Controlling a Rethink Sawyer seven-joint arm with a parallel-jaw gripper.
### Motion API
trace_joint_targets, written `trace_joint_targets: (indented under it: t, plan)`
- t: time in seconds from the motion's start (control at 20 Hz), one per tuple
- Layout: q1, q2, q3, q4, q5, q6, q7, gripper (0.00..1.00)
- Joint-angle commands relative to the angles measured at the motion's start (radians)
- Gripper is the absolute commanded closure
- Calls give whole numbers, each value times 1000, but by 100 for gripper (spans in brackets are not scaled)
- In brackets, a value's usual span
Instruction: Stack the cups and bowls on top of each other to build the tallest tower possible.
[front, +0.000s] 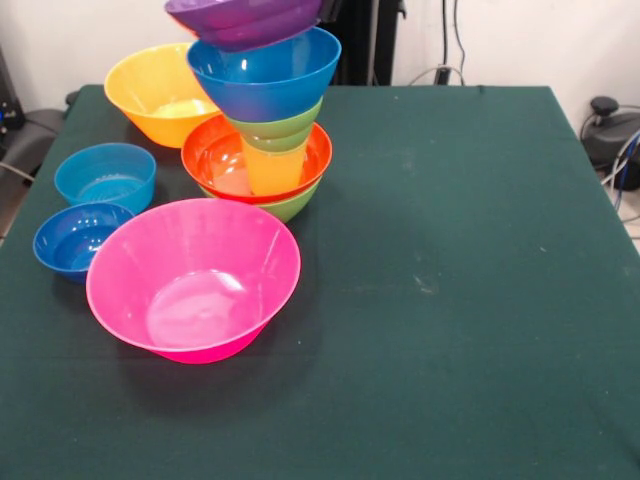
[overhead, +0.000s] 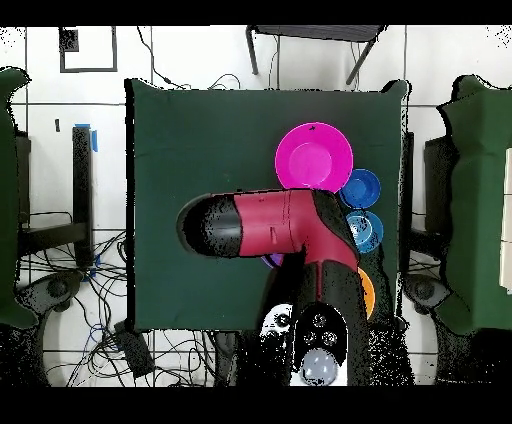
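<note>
The claw itself was hidden in both views, the red and black arm (overhead: 290, 225) covering it from overhead, so its grip could not be told. Beneath that arm, a shallow purple plastic bowl (front: 245, 18) was seen atop the tower (front: 262, 130): glossy blue bowl (front: 265, 75), small green bowl (front: 275, 130), translucent yellow tumbler (front: 272, 168), red-orange bowl (front: 215, 160), medium green bowl (front: 295, 205), on the dark green surface (front: 450, 280).

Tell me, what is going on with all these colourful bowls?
A robot arm is piling plastic bowls into a tower. From the bottom up: a green bowl, a red-orange bowl, a yellow cup, a small green bowl, a blue bowl and a purple bowl at the top edge. Pink, orange and two blue bowls sit loose on the table. The gripper itself is hidden.
</note>
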Motion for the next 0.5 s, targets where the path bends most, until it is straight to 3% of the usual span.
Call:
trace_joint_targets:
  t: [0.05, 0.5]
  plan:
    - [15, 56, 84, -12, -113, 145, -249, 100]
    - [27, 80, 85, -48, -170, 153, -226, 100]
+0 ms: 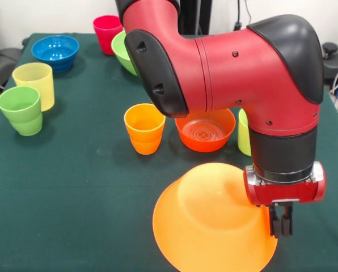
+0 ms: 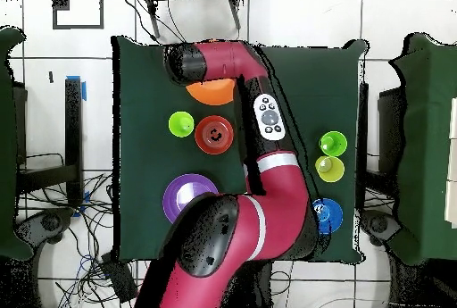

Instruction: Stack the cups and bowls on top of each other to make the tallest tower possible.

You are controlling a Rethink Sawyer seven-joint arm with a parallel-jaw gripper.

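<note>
The very large orange bowl (image 1: 211,221) lies upside down at the table's near edge; in the overhead view (image 2: 211,93) the arm partly covers it. My gripper (image 1: 281,222) hangs at the bowl's right wall just above its rim, fingers close together, with nothing seen between them. The orange cup (image 1: 144,128) and the small red-orange bowl (image 1: 205,130) stand upright behind the big bowl. A lime green cup (image 1: 243,134) peeks out from behind the arm. No pile stands anywhere.
At the left stand a green cup (image 1: 21,109) and a pale yellow cup (image 1: 36,84). At the back are the blue bowl (image 1: 55,52), the red cup (image 1: 107,33) and the green bowl (image 1: 123,52). The purple bowl (image 2: 188,198) shows only from overhead.
</note>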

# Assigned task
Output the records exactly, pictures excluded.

# Answer for this exercise
Controlling a Rethink Sawyer seven-joint arm with a parallel-jaw gripper.
### Motion API
trace_joint_targets, written `trace_joint_targets: (indented under it: t, plan)`
- t: time in seconds from the motion's start (control at 20 Hz), one per tuple
- Layout: q1, q2, q3, q4, q5, q6, q7, gripper (0.00..1.00)
- Joint-angle commands relative to the angles measured at the motion's start (radians)
- Gripper is the absolute commanded closure
- Calls give whole numbers, each value times 1000, but by 100 for gripper (spans in brackets are not scaled)
- In brackets, a value's usual span
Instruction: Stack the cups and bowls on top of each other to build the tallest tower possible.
[front, +0.000s] 
[overhead, +0.000s] 
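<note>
The claw itself was hidden in both views, the red and black arm (overhead: 290, 225) covering it from overhead, so its grip could not be told. Beneath that arm, a shallow purple plastic bowl (front: 245, 18) was seen atop the tower (front: 262, 130): glossy blue bowl (front: 265, 75), small green bowl (front: 275, 130), translucent yellow tumbler (front: 272, 168), red-orange bowl (front: 215, 160), medium green bowl (front: 295, 205), on the dark green surface (front: 450, 280).

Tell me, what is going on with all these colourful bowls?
A robot arm is piling plastic bowls into a tower. From the bottom up: a green bowl, a red-orange bowl, a yellow cup, a small green bowl, a blue bowl and a purple bowl at the top edge. Pink, orange and two blue bowls sit loose on the table. The gripper itself is hidden.
</note>
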Motion for the next 0.5 s, targets where the path bends most, until it is straight to 3% of the usual span.
Call:
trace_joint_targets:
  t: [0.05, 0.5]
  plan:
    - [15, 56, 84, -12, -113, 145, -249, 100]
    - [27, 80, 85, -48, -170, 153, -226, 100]
+0 ms: 
+0 ms: 

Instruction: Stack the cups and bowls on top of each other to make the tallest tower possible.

You are controlling a Rethink Sawyer seven-joint arm with a parallel-jaw gripper.

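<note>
The very large orange bowl (image 1: 211,221) lies upside down at the table's near edge; in the overhead view (image 2: 211,93) the arm partly covers it. My gripper (image 1: 281,222) hangs at the bowl's right wall just above its rim, fingers close together, with nothing seen between them. The orange cup (image 1: 144,128) and the small red-orange bowl (image 1: 205,130) stand upright behind the big bowl. A lime green cup (image 1: 243,134) peeks out from behind the arm. No pile stands anywhere.
At the left stand a green cup (image 1: 21,109) and a pale yellow cup (image 1: 36,84). At the back are the blue bowl (image 1: 55,52), the red cup (image 1: 107,33) and the green bowl (image 1: 123,52). The purple bowl (image 2: 188,198) shows only from overhead.
</note>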

Nothing else remains to be done in this exercise.